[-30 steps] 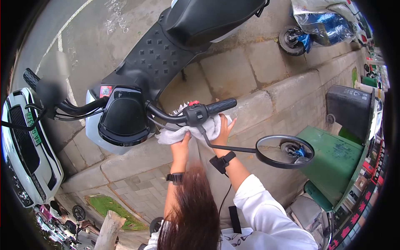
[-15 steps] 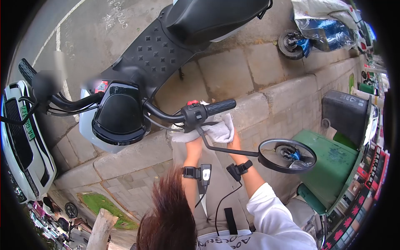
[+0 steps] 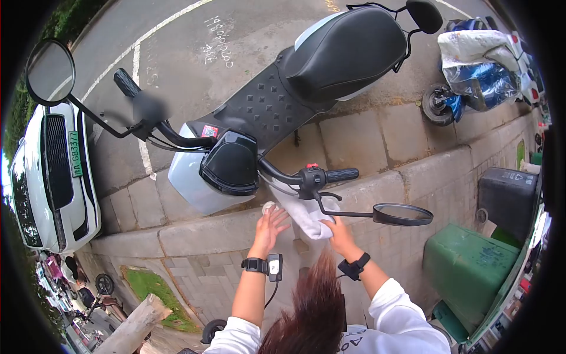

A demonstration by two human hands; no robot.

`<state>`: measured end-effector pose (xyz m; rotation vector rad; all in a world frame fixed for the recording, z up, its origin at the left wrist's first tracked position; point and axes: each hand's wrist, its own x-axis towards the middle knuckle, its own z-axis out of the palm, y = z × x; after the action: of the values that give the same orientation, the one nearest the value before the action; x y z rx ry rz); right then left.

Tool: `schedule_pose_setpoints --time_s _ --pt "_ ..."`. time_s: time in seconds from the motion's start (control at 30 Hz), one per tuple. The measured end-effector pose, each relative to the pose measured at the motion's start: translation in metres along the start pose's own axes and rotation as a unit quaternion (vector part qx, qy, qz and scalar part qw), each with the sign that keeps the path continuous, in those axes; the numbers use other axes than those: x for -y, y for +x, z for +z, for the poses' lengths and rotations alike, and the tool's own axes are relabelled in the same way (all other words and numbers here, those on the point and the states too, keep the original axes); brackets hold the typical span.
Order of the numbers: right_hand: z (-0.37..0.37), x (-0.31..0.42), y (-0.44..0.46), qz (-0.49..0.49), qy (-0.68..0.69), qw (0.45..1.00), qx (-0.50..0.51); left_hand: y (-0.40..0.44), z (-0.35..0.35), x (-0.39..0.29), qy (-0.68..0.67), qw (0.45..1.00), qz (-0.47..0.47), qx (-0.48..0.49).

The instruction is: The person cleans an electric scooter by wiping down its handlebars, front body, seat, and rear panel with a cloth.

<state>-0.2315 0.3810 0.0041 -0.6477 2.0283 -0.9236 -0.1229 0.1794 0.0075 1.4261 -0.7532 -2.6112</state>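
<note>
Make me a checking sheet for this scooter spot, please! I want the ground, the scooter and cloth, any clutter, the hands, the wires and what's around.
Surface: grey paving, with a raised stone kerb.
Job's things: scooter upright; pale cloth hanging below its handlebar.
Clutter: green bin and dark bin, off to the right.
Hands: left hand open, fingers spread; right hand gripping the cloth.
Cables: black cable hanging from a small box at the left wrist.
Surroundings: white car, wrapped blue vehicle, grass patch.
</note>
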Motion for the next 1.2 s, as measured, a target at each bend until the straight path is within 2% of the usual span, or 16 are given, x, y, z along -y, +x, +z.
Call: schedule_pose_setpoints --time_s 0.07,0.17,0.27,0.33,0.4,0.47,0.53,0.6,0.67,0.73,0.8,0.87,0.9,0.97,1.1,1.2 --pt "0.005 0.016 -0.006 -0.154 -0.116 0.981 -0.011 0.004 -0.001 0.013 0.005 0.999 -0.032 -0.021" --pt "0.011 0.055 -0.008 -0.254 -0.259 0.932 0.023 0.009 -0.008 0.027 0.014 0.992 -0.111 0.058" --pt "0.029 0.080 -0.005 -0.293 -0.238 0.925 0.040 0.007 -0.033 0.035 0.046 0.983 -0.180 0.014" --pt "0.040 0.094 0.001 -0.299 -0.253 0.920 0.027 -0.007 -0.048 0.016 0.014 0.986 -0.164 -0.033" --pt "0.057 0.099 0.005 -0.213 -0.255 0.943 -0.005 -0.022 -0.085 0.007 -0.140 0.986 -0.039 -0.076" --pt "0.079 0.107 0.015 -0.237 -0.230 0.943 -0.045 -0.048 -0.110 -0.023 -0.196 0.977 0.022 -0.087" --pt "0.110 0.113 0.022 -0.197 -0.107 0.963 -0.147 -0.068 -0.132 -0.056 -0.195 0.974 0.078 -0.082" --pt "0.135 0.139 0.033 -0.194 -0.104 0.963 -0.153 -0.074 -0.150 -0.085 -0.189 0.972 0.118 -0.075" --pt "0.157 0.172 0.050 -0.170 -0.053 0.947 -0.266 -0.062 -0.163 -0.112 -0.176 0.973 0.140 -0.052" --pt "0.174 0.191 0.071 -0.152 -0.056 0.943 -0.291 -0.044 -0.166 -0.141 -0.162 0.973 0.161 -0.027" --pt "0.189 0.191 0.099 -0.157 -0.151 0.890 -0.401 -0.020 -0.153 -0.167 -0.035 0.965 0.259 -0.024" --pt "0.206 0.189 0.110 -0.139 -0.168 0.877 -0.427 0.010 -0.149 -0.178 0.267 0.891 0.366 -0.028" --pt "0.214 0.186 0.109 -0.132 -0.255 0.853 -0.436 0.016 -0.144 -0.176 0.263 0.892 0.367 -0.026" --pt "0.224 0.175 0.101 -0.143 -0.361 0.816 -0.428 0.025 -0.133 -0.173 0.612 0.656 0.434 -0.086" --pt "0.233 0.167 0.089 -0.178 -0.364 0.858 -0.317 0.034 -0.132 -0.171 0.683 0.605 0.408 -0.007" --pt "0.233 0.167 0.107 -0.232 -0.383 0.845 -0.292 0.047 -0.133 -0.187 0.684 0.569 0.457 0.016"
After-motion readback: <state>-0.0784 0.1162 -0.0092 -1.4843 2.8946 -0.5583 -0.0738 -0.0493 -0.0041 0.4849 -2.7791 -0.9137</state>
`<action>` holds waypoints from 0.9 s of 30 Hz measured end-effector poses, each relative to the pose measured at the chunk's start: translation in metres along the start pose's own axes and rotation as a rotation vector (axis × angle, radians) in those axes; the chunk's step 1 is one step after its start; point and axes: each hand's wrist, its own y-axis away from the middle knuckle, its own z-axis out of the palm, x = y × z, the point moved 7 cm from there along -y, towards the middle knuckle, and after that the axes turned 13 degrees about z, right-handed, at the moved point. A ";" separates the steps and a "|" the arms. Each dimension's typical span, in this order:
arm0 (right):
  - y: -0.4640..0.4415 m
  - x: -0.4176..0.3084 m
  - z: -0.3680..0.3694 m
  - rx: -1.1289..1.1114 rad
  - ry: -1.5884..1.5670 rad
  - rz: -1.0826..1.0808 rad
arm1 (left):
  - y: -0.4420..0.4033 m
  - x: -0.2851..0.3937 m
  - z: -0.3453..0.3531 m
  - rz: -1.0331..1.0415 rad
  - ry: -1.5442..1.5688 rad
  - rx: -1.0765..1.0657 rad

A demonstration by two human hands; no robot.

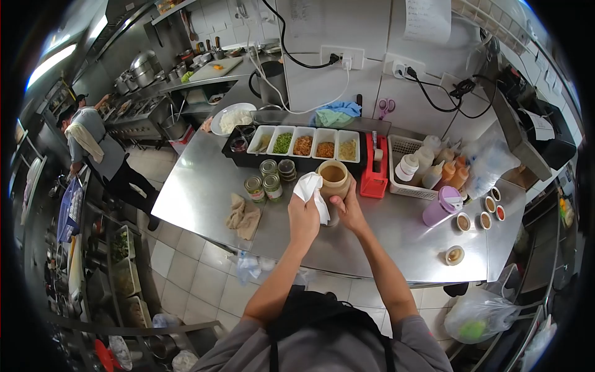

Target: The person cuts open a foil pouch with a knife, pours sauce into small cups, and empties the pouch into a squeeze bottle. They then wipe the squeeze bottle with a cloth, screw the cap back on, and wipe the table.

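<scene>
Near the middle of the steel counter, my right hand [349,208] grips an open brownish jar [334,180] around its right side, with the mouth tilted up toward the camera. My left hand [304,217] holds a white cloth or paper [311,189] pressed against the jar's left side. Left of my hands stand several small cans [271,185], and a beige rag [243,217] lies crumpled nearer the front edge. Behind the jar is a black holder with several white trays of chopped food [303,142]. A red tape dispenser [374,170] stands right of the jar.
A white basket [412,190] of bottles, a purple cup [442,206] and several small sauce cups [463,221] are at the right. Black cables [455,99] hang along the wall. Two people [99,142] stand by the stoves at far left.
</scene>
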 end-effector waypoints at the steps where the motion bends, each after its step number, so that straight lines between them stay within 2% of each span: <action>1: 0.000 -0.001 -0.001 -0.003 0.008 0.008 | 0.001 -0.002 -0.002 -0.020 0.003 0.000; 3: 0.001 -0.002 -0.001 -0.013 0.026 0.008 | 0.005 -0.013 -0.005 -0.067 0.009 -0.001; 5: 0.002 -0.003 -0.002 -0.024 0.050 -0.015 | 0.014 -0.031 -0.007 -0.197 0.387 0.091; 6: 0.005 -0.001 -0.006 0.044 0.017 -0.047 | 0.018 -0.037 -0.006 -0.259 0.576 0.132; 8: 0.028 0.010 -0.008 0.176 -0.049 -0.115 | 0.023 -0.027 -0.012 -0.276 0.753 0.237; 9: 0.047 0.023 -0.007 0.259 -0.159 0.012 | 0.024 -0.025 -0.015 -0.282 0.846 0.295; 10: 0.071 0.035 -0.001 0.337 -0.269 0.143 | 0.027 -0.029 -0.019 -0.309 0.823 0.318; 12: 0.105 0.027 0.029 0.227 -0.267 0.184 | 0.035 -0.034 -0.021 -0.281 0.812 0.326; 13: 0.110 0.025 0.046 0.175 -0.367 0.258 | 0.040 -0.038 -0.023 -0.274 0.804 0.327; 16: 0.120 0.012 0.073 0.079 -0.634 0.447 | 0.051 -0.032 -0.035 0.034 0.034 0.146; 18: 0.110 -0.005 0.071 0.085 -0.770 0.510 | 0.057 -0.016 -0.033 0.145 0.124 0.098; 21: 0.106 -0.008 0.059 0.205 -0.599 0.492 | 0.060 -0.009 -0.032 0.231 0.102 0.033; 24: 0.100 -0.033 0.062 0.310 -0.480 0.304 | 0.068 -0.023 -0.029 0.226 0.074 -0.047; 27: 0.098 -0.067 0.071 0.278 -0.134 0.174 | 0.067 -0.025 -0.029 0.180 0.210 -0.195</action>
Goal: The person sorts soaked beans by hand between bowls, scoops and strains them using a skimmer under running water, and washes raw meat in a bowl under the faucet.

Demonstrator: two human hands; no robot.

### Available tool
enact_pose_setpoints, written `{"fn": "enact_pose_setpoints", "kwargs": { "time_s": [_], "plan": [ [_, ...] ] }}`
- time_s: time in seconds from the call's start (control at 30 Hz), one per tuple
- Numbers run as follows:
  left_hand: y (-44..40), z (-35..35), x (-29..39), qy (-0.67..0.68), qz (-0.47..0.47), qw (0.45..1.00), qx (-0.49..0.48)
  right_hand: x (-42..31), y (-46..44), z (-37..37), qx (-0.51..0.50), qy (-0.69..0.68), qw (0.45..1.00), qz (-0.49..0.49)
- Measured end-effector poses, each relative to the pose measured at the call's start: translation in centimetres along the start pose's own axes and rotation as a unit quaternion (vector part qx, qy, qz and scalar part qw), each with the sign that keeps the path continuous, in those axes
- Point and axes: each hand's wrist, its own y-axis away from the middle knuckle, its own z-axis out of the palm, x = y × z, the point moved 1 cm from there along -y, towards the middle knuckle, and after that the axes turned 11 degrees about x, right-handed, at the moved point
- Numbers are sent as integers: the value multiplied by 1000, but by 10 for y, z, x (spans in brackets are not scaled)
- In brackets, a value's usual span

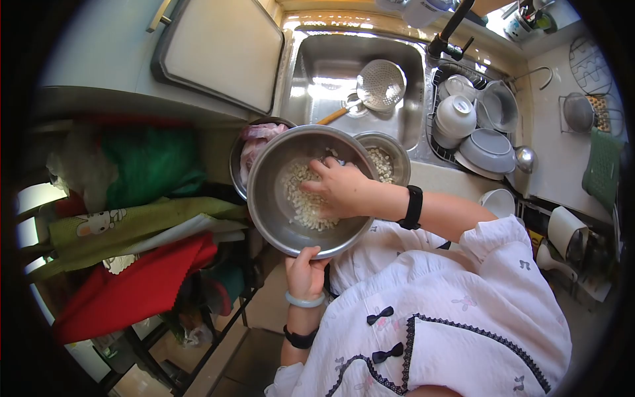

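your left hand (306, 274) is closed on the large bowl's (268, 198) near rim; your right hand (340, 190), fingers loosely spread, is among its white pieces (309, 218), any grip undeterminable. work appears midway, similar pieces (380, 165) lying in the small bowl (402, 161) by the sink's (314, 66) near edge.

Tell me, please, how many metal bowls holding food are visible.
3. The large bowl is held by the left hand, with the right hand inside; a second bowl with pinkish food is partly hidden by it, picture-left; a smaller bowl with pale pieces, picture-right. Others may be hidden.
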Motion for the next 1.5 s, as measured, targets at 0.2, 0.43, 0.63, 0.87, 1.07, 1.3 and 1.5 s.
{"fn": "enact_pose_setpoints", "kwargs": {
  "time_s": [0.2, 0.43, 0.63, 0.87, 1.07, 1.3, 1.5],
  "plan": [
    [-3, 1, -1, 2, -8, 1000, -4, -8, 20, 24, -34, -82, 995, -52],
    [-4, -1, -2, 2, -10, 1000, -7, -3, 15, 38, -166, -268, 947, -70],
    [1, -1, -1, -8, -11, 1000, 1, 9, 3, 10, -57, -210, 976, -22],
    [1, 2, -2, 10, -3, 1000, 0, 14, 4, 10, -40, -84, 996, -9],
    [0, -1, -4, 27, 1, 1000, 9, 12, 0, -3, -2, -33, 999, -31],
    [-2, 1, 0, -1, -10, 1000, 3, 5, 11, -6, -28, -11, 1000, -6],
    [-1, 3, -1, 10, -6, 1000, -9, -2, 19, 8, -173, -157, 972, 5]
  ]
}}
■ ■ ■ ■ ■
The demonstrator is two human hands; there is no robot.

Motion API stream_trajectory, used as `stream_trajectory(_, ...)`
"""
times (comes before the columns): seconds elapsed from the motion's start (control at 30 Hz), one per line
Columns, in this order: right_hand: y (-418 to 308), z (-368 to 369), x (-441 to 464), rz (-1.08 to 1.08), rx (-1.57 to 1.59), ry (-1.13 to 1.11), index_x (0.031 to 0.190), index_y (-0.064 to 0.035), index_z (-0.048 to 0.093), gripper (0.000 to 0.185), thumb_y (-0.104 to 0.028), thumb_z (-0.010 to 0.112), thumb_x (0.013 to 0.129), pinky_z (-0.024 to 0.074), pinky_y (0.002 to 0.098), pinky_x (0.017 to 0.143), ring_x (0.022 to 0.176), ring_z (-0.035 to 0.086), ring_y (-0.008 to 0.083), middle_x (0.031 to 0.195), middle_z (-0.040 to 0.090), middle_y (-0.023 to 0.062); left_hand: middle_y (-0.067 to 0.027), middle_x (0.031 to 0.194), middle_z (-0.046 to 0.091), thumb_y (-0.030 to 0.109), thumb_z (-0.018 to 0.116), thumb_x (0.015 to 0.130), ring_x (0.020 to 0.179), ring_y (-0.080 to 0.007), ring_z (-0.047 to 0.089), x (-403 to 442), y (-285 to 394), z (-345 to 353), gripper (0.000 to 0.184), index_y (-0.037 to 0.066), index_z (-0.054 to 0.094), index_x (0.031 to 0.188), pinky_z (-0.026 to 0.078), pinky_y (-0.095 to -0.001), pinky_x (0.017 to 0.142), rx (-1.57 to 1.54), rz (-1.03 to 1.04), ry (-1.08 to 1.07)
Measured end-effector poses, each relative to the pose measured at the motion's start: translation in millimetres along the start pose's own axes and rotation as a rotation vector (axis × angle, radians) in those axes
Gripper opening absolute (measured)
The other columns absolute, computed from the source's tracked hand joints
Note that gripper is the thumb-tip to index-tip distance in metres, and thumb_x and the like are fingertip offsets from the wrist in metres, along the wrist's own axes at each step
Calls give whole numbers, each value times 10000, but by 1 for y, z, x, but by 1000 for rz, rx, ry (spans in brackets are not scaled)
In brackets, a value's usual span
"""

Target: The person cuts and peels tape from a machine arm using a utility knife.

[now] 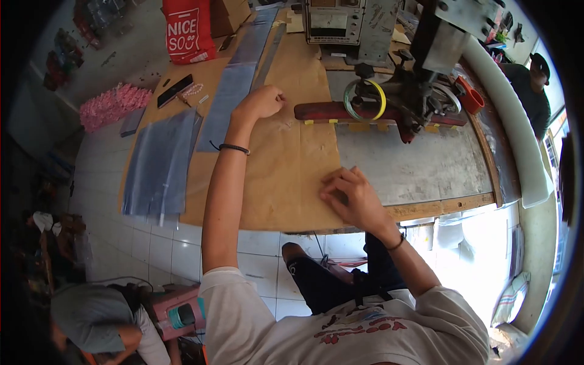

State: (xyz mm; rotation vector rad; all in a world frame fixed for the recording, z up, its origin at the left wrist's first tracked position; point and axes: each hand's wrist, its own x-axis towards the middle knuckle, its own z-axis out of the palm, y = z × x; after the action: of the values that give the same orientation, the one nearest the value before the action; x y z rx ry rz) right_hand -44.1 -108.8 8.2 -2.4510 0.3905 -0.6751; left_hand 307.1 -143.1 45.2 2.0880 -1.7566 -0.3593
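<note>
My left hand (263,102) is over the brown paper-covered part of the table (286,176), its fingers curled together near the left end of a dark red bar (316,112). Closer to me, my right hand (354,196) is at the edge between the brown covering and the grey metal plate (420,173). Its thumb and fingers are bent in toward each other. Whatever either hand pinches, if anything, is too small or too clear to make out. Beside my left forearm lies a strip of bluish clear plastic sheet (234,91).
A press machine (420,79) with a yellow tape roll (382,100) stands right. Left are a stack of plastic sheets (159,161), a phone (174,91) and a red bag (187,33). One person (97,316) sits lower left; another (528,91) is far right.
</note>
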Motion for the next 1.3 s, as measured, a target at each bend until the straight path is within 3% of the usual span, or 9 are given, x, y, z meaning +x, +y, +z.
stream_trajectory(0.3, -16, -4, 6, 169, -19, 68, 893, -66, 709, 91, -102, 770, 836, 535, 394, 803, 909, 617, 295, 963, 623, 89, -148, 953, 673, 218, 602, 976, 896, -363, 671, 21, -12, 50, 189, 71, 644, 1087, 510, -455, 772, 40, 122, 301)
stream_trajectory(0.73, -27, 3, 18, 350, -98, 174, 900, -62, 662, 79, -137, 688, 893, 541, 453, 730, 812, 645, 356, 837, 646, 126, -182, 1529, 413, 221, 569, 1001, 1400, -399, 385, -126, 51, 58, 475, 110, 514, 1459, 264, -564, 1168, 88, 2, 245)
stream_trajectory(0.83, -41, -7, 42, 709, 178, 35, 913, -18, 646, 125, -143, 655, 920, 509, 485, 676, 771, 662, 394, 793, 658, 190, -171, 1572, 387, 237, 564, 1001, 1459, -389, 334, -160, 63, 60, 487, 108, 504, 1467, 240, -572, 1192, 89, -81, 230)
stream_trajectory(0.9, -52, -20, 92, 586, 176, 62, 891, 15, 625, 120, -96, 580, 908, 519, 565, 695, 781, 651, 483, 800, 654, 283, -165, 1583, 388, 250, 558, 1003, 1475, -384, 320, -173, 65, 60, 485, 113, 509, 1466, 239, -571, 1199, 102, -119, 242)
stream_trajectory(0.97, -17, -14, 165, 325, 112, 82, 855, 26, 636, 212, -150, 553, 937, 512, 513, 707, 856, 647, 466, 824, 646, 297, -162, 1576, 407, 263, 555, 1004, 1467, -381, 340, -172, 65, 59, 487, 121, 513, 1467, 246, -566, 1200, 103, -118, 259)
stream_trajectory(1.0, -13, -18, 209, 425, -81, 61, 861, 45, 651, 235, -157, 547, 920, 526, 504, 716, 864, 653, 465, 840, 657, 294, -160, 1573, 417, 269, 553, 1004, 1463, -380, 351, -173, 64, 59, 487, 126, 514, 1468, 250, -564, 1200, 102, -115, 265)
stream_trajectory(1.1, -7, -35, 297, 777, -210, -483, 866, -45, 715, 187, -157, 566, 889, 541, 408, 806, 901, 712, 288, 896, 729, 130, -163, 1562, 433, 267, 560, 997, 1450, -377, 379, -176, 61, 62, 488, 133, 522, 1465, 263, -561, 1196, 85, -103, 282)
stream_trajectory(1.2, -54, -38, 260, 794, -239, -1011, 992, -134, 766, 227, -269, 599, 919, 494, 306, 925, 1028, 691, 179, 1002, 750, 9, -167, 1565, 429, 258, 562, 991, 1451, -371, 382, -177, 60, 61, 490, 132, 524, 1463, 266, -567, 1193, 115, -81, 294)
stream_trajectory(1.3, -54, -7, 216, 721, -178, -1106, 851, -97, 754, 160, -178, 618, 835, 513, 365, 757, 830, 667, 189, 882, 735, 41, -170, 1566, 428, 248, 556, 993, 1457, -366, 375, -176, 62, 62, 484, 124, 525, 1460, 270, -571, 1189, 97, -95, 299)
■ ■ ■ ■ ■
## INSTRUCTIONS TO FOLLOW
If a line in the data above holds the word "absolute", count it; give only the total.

## ANSWER SECTION
2